Our study’s results indicate that both FPG and HbA1c levels decreased after the intervention in both groups, but the IMB group showed lower levels compared to the traditional health education group. In addition, the rate of insulin treatment during the intervention period was lower in the IMB group, suggesting that the IMB model-based nursing intervention, through interactive health education and experiential behavioral skill interventions, can more effectively manage patients’ dietary and exercise behaviors. The correction of these health behaviors is beneficial for improving blood sugar control, consistent with the findings of Lin et al. 28
Furthermore, when patients with GDM have poor blood sugar control, the high blood sugar in the mother can also raise the fetal blood sugar, leading to increased fetal insulin secretion. This excess of blood sugar and insulin can result in increased fat and protein synthesis in the fetus, often manifesting as macrosomia, which is characterized by an enlarged upper body. This condition can lead to adverse outcomes such as fetal distress and preterm birth, increasing the risk of difficult labor and the rate of cesarean sections.29,30 In our study, the IMB group had lower rates of cesarean sections and neonatal respiratory distress syndrome, indicating that the IMB model-based nursing intervention improved patient health behaviors, controlled blood sugar levels promptly, reduced the impact of blood sugar on both mother and fetus, and improved maternal and infant outcomes. According to literature reports,31,32 if patients with GDM do not maintain a reasonable diet and increase their body weight after childbirth, it can lead to the continuation of abnormal glucose metabolism. Lv et al. 33 found that the incidence of postpartum diabetes in 210 patients with GDM was 10.48%. In this study, only one case of diabetes occurred in the IMB group within 12 weeks after delivery (incidence rate 0.83%), while the incidence rate in the traditional health education group was 3.75%, which was slightly lower than the above report, which may be related to the different follow-up durations. The short follow-up time in our hospital did not allow for an assessment of long-term postpartum diabetes development, which is a limitation of this study. However, the total incidence of abnormal glucose metabolism in the IMB group was lower than in the traditional health education group, suggesting that the IMB model-based nursing intervention provided adequate health education during pregnancy, enabling patients to actively correct their diet and exercise behaviors. These healthy behaviors were sustained postpartum, allowing the patients to control their diet and exercise reasonably, thus avoiding the continuation of diabetes, which is consistent with current research findings. 34
However, due to the small sample size of this study, the results may be biased, 21 and the conclusions should be considered with caution, pending further validation through large-sample, long-term follow-up studies.

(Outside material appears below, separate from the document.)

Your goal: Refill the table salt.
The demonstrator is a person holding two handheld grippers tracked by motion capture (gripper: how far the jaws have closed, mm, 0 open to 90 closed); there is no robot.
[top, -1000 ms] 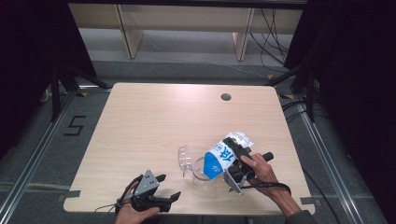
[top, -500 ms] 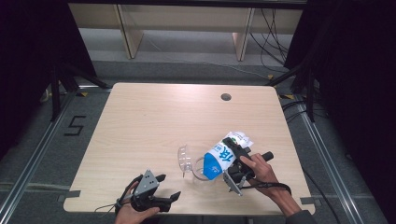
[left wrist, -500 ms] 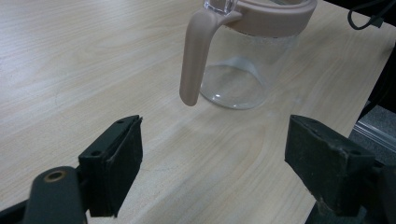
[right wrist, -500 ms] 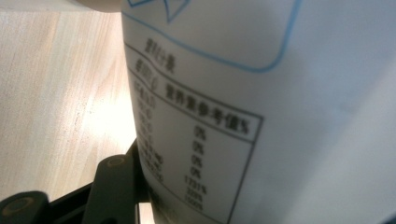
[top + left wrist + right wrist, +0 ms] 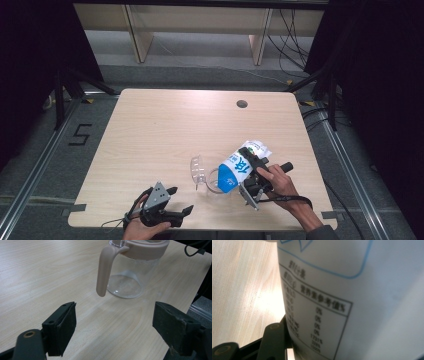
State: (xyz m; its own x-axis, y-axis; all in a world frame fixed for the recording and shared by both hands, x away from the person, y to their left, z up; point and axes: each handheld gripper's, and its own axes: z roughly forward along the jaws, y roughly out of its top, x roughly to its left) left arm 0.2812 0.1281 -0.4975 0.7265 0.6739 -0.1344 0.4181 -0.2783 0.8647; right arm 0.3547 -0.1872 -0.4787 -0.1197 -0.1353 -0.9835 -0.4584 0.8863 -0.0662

In summary, the nursing intervention based on the IMB model can correct the dietary and behavioral habits of patients with GDM, improve glucose metabolism, reduce adverse maternal and infant outcomes, and effectively prevent the continuation of abnormal glucose metabolism postpartum.
Footnotes
Author Disclosure Statement
The authors declared that they have no conflicts of interest regarding this work.
Funding Information
No funding was received for this article.
Data Availability
The experimental data used to support the findings of this study are available from the corresponding author upon request.